When we talk about the Cloud we talk about economies of scale. Gaining an edge on your competitors starts by coding smart, making the right choices and knowing how to get the biggest bang for your buck!
Pros and Cons of Using Queues in This Scenario
If that’s not enough, there’s more added benefits to using a blob containers instead of queues for a service like this.

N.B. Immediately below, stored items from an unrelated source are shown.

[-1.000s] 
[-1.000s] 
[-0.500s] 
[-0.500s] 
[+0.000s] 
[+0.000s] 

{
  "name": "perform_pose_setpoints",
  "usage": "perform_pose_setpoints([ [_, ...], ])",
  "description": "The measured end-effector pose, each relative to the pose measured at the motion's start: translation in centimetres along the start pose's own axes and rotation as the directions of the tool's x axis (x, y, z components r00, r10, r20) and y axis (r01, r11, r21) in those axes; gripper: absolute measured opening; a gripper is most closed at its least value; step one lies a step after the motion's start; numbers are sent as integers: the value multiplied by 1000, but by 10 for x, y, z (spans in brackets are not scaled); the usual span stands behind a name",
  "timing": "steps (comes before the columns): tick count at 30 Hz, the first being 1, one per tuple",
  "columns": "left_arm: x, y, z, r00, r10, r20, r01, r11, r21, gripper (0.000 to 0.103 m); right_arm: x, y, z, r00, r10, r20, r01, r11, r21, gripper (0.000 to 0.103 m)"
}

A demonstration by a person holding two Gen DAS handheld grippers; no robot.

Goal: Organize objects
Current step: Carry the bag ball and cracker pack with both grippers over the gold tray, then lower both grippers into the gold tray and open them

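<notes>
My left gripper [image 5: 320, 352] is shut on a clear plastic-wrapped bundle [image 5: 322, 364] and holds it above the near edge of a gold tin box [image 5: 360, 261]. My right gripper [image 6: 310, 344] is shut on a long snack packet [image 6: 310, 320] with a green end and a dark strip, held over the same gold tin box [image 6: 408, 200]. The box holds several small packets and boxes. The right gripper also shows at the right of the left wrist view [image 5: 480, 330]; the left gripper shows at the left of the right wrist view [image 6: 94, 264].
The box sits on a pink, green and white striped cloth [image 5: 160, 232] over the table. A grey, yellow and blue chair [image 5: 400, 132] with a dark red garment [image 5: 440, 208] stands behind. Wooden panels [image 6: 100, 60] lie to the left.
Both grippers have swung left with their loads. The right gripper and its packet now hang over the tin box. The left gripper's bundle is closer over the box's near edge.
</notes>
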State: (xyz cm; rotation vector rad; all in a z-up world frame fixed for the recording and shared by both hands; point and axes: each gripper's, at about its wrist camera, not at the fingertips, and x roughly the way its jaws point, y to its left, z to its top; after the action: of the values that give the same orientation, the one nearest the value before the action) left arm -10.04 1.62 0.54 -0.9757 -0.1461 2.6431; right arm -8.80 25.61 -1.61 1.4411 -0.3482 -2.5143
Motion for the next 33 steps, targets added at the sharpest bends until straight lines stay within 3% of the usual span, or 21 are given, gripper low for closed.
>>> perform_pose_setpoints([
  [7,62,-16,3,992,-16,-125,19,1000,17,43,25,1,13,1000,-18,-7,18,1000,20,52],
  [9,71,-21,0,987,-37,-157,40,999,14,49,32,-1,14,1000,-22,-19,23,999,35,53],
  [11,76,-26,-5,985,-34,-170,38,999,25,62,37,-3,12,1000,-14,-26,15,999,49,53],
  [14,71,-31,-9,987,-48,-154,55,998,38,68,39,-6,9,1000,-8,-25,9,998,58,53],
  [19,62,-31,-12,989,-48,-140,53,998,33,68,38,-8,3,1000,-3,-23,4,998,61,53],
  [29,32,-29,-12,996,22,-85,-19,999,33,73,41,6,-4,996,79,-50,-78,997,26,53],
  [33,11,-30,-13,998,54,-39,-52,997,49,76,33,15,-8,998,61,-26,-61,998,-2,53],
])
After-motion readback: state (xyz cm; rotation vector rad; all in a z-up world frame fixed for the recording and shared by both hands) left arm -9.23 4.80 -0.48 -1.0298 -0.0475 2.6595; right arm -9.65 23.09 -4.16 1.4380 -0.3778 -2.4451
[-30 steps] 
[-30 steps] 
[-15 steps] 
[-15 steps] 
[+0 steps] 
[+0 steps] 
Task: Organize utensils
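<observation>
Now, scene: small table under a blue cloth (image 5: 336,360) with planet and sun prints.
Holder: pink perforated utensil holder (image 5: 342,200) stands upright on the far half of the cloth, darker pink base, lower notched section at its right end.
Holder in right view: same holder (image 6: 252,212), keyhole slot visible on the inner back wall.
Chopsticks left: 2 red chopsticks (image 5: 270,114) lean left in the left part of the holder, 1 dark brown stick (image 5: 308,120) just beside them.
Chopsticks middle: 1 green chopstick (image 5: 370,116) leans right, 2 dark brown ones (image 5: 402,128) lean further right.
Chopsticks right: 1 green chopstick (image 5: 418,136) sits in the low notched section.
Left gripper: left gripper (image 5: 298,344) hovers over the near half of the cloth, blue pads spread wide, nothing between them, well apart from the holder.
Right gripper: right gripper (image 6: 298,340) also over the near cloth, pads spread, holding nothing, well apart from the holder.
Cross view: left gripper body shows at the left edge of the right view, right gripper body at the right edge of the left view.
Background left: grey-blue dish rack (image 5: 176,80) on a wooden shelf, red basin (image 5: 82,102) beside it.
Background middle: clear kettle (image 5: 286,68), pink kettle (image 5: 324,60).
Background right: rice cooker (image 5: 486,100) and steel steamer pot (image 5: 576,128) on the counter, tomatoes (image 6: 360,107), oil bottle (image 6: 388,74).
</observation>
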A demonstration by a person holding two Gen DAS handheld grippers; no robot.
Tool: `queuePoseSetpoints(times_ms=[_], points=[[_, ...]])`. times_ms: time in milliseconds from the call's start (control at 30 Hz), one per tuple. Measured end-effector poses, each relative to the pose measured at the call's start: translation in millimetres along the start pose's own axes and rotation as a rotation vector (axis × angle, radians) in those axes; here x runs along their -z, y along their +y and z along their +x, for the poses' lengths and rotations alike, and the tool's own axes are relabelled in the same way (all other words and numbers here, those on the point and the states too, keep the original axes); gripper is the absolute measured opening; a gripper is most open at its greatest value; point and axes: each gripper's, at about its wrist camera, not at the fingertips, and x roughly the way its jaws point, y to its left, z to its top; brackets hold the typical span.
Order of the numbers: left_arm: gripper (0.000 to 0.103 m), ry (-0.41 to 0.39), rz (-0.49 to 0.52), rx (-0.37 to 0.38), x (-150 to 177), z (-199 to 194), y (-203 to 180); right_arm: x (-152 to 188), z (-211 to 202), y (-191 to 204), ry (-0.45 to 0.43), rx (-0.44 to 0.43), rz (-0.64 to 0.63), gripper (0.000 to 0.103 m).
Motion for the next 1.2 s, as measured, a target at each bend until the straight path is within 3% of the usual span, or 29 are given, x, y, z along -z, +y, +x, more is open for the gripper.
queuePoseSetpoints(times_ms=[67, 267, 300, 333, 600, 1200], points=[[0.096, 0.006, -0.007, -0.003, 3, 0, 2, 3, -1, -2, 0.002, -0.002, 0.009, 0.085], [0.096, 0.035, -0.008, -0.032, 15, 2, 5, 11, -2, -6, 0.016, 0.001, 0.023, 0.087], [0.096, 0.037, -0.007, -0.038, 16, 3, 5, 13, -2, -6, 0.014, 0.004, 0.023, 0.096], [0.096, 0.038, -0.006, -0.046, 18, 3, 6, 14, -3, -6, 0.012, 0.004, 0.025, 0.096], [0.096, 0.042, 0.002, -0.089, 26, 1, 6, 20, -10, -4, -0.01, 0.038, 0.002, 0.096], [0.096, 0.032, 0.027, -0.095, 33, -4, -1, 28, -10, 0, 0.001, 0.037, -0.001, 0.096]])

Cons of Using the Windows Azure Storage Queue
- You can only read the oldest 32 messages in a queue
- You cannot prioritize your queue, you can only hide messages for a certain amount of time
- Messages in a queue can live for a maximum of 7 days
Pros of using the windows azure storage container
- Blobs are ordered by name. Using naming conventions you can easily bump blobs to the top of the list
- You can browse and read all blobs at anytime
- You can add and delete any blob at anytime without having to purge the container
As I’ve mentioned in previous posts, Windows Azure SQL Database is extremely good at protecting itself against abuse. This is why I usually have a single worker role taking blobs and pushing their contents I to the database (who are not using Federations). This design usually prevents my services from getting throttled by the Windows Azure SQL Database service.
Having a single role process the blobs also means that the chances a blob being processed by two instances at the same time is very slim. Furthermore, whether your design uses queues or not, every modification that your service makes to the data should de idempotent. So ingesting the same blob twice should not be an issue.
Think about your services and how they consume Windows Azure Services. Then ask yourself "Could this service be optimized to take better advantage of my available resources?". If the answer is yes. Then you should take the time to investigate.
Details are crucial when it comes to the cloud! Don’t get caught by flash mobs =)